Al Forum parlamentare e summit dei Presidenti dei Parlamenti del G20, organizzato a Buenos Aires dall’Assemblea argentina e dalla Uip , nella sessione “le sfide in un mondo che cambia”

È stato calcolato che nel mondo 1,4 miliardi di persone vive con un dollaro al giorno e che 850 milioni di individui soffrono la fame. Ci sono disparità nella distribuzione della ricchezza che sono a tutta evidenza insopportabili. Secondo certe statistiche, l’1% più ricco della popolazione mondiale possiede più del restante 99%; e dal 2010 in poi il 50% più povero non è mai riuscito a possedere più dell’1,5% della ricchezza mondiale.
Questi problemi sono esasperati da un progresso tecnologico che ha abbreviato le distanze e i tempi. Questo stesso progresso tecnologico, tuttavia, deve permettere di individuare soluzioni e offrire prospettive. A questo scopo è necessario mettere insieme le risorse finanziarie e umane del pianeta per rendere questo percorso più rapido e più efficace.

Non aiutano in questo senso le ideologie che invocano il ritorno a formule politiche di chiusura verso l’esterno; si immaginano statualità ripiegate su sé stesse e sui propri cittadini, incapaci di mettersi in rete con altre nazioni per favorire la ricerca, lo sviluppo, il progresso. In questo senso non può non preoccupare il ritorno a sovrapprezzi internazionali sulle merci, i dazi, che ostacolano il libero scambio.
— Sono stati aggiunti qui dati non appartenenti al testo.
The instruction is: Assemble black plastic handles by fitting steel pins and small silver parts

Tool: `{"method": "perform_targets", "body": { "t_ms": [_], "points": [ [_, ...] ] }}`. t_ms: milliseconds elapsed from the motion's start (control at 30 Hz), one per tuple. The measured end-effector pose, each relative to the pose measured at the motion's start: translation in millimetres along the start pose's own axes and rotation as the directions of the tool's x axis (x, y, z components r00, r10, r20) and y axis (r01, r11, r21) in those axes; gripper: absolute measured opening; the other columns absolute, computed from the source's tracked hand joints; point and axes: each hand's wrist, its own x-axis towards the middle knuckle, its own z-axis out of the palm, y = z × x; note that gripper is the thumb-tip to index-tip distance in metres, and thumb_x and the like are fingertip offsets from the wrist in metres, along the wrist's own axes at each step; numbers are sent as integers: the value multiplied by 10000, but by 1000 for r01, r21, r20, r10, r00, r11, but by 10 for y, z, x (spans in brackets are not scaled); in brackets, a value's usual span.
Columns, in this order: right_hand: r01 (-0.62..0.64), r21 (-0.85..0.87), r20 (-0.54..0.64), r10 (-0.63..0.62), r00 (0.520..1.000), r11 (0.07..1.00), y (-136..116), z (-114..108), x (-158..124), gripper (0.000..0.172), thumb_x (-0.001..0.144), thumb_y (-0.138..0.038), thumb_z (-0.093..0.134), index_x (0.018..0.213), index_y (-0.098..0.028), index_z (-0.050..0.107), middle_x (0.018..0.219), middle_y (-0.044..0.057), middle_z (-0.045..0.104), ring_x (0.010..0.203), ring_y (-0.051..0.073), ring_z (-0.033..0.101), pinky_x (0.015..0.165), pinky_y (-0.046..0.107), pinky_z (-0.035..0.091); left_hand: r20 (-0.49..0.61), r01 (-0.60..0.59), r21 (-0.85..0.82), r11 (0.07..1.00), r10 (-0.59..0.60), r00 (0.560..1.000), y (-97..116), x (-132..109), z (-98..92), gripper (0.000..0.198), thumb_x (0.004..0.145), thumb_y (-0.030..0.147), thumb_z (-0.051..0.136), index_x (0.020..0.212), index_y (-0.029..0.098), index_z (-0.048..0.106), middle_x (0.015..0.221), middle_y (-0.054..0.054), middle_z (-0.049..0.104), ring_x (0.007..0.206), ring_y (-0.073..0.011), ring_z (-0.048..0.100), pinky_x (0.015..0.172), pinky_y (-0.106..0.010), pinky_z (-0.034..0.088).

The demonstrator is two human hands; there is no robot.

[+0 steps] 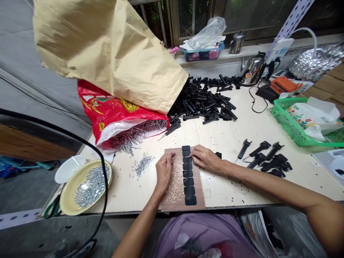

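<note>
A brown board (199, 193) with a pale speckled patch lies at the front edge of the table. Down its length runs a column of several black rounded pads (189, 181). My left hand (163, 170) rests on the board's left side, its fingers closed together; whether anything is in them is hidden. From the right, my right hand (206, 156) reaches over the upper pads in a pinch. A small thin silvery piece (187, 157) shows at its fingertips, over one of the pads. Small shiny metal bits (144, 165) are scattered left of my left hand.
A yellow bowl (66, 195) of metal bits stands at left. Behind it, a red bag (94, 107) spills metal pins. Black plastic handles (204, 102) pile up beneath a beige sack (113, 53); several black tools (268, 157) lie at right, near a green basket (282, 127).
</note>
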Motion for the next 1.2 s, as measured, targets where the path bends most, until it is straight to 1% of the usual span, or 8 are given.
{"method": "perform_targets", "body": {
  "t_ms": [167, 367, 467, 533, 633, 800, 967, 1200],
  "points": [
    [-45, 13, 8, 45, 999, 999, 48, -65, -70, 160, 900, -147, 433, 942, -156, 587, 884, 68, 580, 837, 169, 521, 733, 324, 474, -21, -3, -24, 1000, 2, 1000, 13, -17, 7, 382, 899, 418, 421, 853, 167, 705, 783, -43, 665, 812, -190, 625, 757, -281, 445],
    [-102, -235, 266, 165, 950, 967, 320, -975, -432, 202, 884, -241, 497, 741, -206, 636, 758, 33, 617, 675, 154, 537, 557, 270, 386, -12, 8, -23, 1000, -8, 1000, 31, -23, -17, 372, 900, 414, 429, 911, 177, 715, 777, -33, 660, 733, -175, 594, 683, -265, 417],
    [-30, -343, 186, 99, 977, 939, 320, -1186, -264, 201, 885, -352, 533, 787, -233, 661, 795, 30, 644, 756, 186, 545, 640, 311, 376, -23, -3, -23, 1000, 3, 1000, 41, -30, -7, 370, 899, 411, 436, 841, 171, 712, 737, -28, 643, 705, -172, 575, 663, -265, 401],
    [4, -324, 86, 25, 996, 946, 261, -999, 56, 223, 913, -364, 496, 880, -220, 663, 861, 40, 655, 810, 185, 539, 687, 313, 373, -29, -17, -22, 1000, 16, 999, 47, -44, -7, 347, 897, 399, 451, 837, 171, 706, 746, -28, 641, 707, -169, 568, 654, -263, 398],
    [128, -316, 30, -125, 992, 940, 194, -387, 686, 240, 933, -318, 464, 876, -190, 658, 880, 58, 649, 837, 183, 507, 693, 298, 347, -64, -45, -29, 999, 43, 997, 29, -55, -82, 292, 897, 361, 470, 912, 181, 700, 811, -34, 649, 755, -165, 579, 684, -260, 416],
    [215, -421, 64, -207, 976, 881, 269, 404, 1424, 161, 910, -259, 501, 913, -179, 641, 901, 67, 628, 869, 205, 453, 699, 316, 279, -262, -46, 126, 991, 78, 962, -171, -27, -560, 252, 895, 302, 484, 989, 178, 681, 926, -67, 652, 850, -179, 598, 739, -284, 443],
    [302, -435, 112, -282, 953, 848, 398, 537, 1542, 211, 936, -255, 444, 864, -174, 625, 877, 75, 596, 843, 201, 430, 734, 325, 259, -273, -40, 473, 880, 190, 943, -425, -78, -1023, 241, 900, 280, 480, 1008, 189, 675, 900, -75, 633, 863, -211, 553, 765, -336, 437],
    [271, -422, 87, -259, 962, 865, 393, 541, 1472, 242, 936, -191, 397, 867, -141, 623, 852, 85, 589, 812, 198, 457, 735, 308, 328, 13, -209, 715, 667, 287, 958, -461, 53, -858, 202, 891, 264, 506, 980, 241, 686, 849, -62, 589, 861, -213, 455, 695, -307, 405]
  ]
}}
È una reazione esagerata agli eccessi di una globalizzazione che negli scorsi decenni non siamo stati in grado governare. Allo stesso tempo non si possono accettare politiche di penetrazione dei mercati attraverso la riduzione artificiosa dei costi di produzione e dei prezzi, il cosiddetto dumping. Le guerre commerciali sono state storicamente nocive ed hanno portato solo svantaggi. Anche su questo terreno è indispensabile una collaborazione internazionale realmente efficace.
Penso realmente che da oggi tutti insieme dobbiamo metterci al lavoro sviluppando un impegno comune non solo della politica, ma di tutte le forze vive delle società dei nostri paesi per realizzare l’obiettivo di cui si è parlato all’Assemblea generale delle Nazioni Unite a settembre: lavorare concretamente perché in tutto il mondo vi siano società ispirate ai principi di pace e giustizia.